Personal information
- Full name: Kaluwa Dewage Udeshika Prabodhani
- Born: 20 September 1985 (age 40) Darga Town, Sri Lanka
- Batting: Right-handed
- Bowling: Left arm medium

International information
- National side: Sri Lanka;
- ODI debut (cap 43): 7 February 2009 v Pakistan
- Last ODI: 30 September 2025 v India
- T20I debut (cap 8): 12 June 2009 v Pakistan
- Last T20I: 6 September 2023 v England
- T20I shirt no.: 55

Career statistics
| Competition | WODI | WT20I |
| Matches | 56 | 78 |
| Runs scored | 201 | 114 |
| Batting average | 6.93 | 6.33 |
| 100s/50s | 0/0 | 0/0 |
| Top score | 21 | 14 |
| Balls bowled | 2,038 | 1,464 |
| Wickets | 30 | 51 |
| Bowling average | 48.33 | 25.41 |
| 5 wickets in innings | 0 | 0 |
| 10 wickets in match | 0 | 0 |
| Best bowling | 3/35 | 3/16 |
| Catches/stumpings | 6/– | 15/– |

Medal record
Representing Sri Lanka
Women's Cricket
Asian Games
| Silver medal – second place | 2022 Hangzhou | Team |
| Bronze medal – third place | 2014 Incheon | Team |
Women's Asia Cup
| Winner | 2024 Sri Lanka |  |
- Source: Cricinfo, 9 July 2022

= Udeshika Prabodhani =

Sri Lankan cricketer (born 1985)

Kaluwa Dewage Udeshika Prabodhani (born 20 September 1985) is a Sri Lankan cricketer who plays for the national women's cricket team.
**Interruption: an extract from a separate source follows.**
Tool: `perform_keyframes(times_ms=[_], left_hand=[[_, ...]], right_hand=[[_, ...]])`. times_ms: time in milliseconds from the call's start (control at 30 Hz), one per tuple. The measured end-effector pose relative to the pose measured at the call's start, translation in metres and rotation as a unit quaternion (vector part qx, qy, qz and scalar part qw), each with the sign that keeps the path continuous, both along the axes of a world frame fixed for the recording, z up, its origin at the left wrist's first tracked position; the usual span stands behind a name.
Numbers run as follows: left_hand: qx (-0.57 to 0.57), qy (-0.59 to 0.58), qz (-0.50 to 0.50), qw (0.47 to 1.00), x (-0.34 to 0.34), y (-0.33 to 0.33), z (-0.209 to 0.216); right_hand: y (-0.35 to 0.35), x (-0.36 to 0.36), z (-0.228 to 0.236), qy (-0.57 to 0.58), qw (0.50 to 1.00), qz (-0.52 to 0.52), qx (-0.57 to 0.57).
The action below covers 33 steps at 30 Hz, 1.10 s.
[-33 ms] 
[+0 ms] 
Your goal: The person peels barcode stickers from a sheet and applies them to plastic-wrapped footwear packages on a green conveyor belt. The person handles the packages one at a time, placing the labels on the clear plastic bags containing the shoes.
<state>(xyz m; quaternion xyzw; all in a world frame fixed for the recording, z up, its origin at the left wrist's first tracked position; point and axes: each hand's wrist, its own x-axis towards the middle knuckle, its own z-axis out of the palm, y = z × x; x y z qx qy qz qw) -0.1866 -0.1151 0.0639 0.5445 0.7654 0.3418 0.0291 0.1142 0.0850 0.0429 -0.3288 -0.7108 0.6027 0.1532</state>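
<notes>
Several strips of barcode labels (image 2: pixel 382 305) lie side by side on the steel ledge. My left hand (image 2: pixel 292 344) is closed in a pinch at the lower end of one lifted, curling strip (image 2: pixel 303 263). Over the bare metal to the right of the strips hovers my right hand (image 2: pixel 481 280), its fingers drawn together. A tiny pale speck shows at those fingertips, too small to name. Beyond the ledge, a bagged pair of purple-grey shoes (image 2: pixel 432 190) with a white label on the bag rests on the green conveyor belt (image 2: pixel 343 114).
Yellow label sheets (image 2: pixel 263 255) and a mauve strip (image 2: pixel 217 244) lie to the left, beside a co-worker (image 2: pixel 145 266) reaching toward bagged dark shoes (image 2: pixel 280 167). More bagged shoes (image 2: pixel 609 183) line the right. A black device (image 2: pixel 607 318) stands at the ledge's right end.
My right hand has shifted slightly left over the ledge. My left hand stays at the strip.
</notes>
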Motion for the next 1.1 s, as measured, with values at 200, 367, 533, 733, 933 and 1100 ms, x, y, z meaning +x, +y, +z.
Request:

In October 2018, she was named in Sri Lanka's squad for the 2018 ICC Women's World Twenty20 tournament in the West Indies. She was the joint-leading wicket-taker for Sri Lanka in the tournament, with four dismissals in three matches. In January 2020, she was named in Sri Lanka's squad for the 2020 ICC Women's T20 World Cup in Australia. In October 2021, she was named in Sri Lanka's team for the 2021 Women's Cricket World Cup Qualifier tournament in Zimbabwe. In January 2022, she was included in Sri Lanka's squad for the 2022 Commonwealth Games Cricket Qualifier tournament in Malaysia and, in July 2022, in the national team for the cricket tournament at the 2022 Commonwealth Games in Birmingham, England. She was named in the Sri Lanka squad for the 2024 ICC Women's T20 World Cup, where in a warm-up match against her two wickets for three runs helped Sri Lanka down Scotland.